Еламан пожал плечами.
— Не знаю, не помню.
Наступило молчание.
— Слушайте, Еламан, — сказал наконец Жариков, — я ведь думал, что вы умнее. Вы понимаете, что происходит? Следы привели нас к вам вплотную, и мы вас уже не оставим. Вы будете отвечать, и не по закону тех времен, а по нашему сегодняшнему закону. Вы и ваш проклятый Харкин. Я даю вам последний шанс, покайтесь, загладьте свою вину хотя бы частично. Расскажите все честно. Вы уничтожили эти бумаги?
— Я уже вам сказал, — ответил Еламан, — я ничего не знаю и ничего не трогал. Что ж касается всего остального, то, дорогой генерал, я работал на победу, и страна победила. С меня хватит. Больше я ничего не хотел и не хочу.
— Ой господи, страна победила! — вздохнул Жариков. — Из-за вас она пришла, победа? Сколько лишней крови вы, харкины и курмановы, прибавили к неизбежной. Насколько легче было бы победить, если бы не вы. Ладно, не об этом разговор. Разговор идет о том, что вы до сих пор еще стараетесь пакостить, что вы так ничего и не поняли за эти десятки лет?! До сих пор вы все двери предпочитаете открывать воровскими отмычками, а не ключами. Ну ладно, тут вы скажете, что, во-первых, вы были только орудием, а действовали совсем другие люди, и, во-вторых, что тогда вы были убеждены в том-то и в том-то, и если делали зло, то не ведая, что творите, так? Я бы мог вам на это, конечно, ответить, что не только вы были орудием, но и сами других людей превращали в свои слепые орудия.
— Вы можете привести примеры? — спросил Еламан. Ему страстно хотелось, чтобы Жариков назвал сейчас Ажимова. Вот тогда бы разговор сразу принял другой оборот, но Жариков спокойно ответил:
— Пока воздержусь. Я только хочу спросить:— хотите вы перейти на настоящий человеческий путь или нет?
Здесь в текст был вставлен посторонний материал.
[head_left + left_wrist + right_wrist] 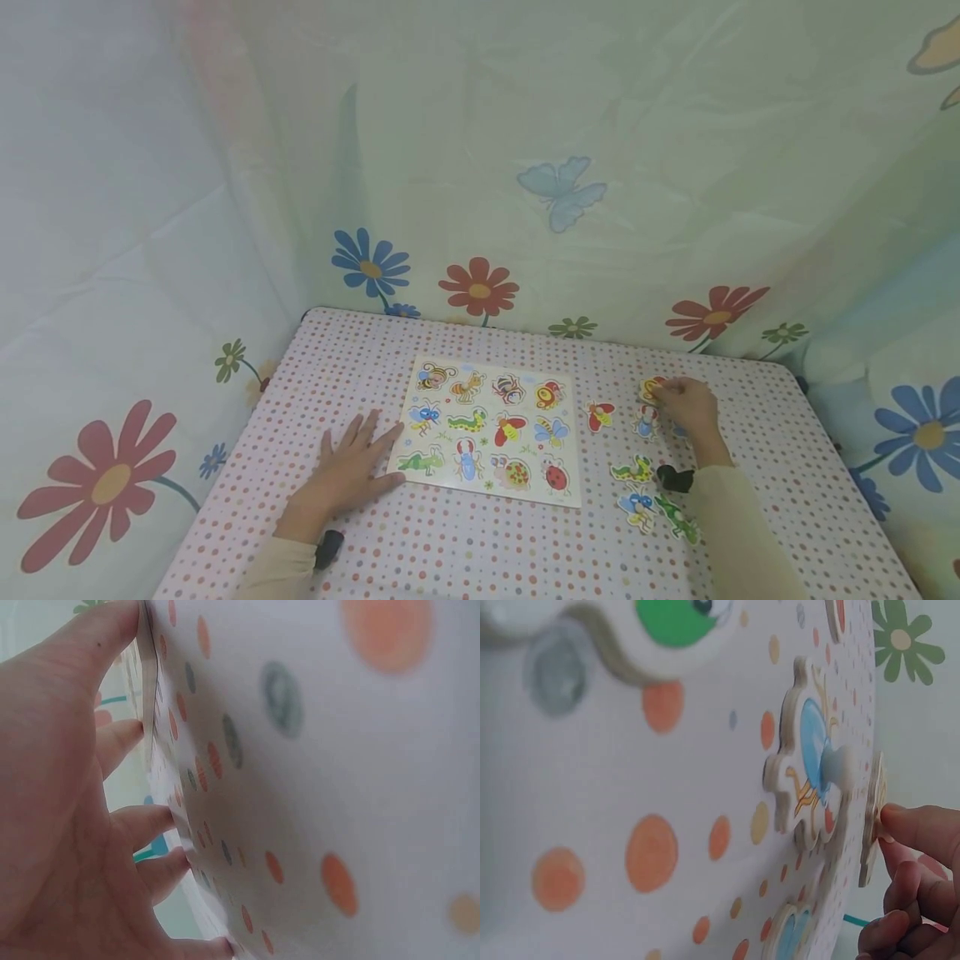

— Я на нем и стою, — усмехнулся Еламан.
— Тогда кончим, — сказал Жариков и поднялся, — но помните: вы оттолкнули руку, которую я вам протягивал.
...Осенние заморозки ударили внезапно. Вслед за холодными дождями вдруг выпал пушистый обильный снег. Работы прекратились. Сезонники получили расчет. Остались только специалисты. И Нурке и Даурен понимали, что настала пора полного открытия расчета. И Ажимов затаился перед последней схваткой. Она должна была вот-вот наступить.
Как раз в это время Еламан выехал в Алма-Ату. Ему крайне необходимо было посоветоваться с давнишним другом и покровителем и решить, как следует вести себя в дальнейшем.
А в тот вечер Харкин сидел за столом и бросал карты. Ему опять вчера не повезло, и он оставил что-то около пяти рублей. Деньги не такие уж и большие, но если подумать, что он проиграл и вчера, и позавчера, и еще на той неделе, а до пенсии осталось еще — ого-го! — полмесяца, то есть почему быть не в себе. А тут еще жена!.. Вчера она сказала, что не зря его, ханыгу, уволили в отставку. В общем, он был очень расстроен. В это время дочка и сказала ему, что пришел Курманов. Сначала Харкин даже рассердился: нужен ему сейчас какой-то Курманов. Но потом подумал, что зря этот завхоз не ходит, значит, есть дело.
— Сейчас выйду, — сказал он дочке и собрал карты.
Еламан ждал в прихожей около вешалки. Он был в сером дорожном пыльнике.
— Здравствуйте, товарищ Курманов, — сказал Харкин, улыбаясь. — Ну хорошо, что застали. Еще пять минут — и меня бы не было. Пошел бы в подшефную школу (никакой подшефной школы у Харкина, конечно, не было), что расскажете хорошенького?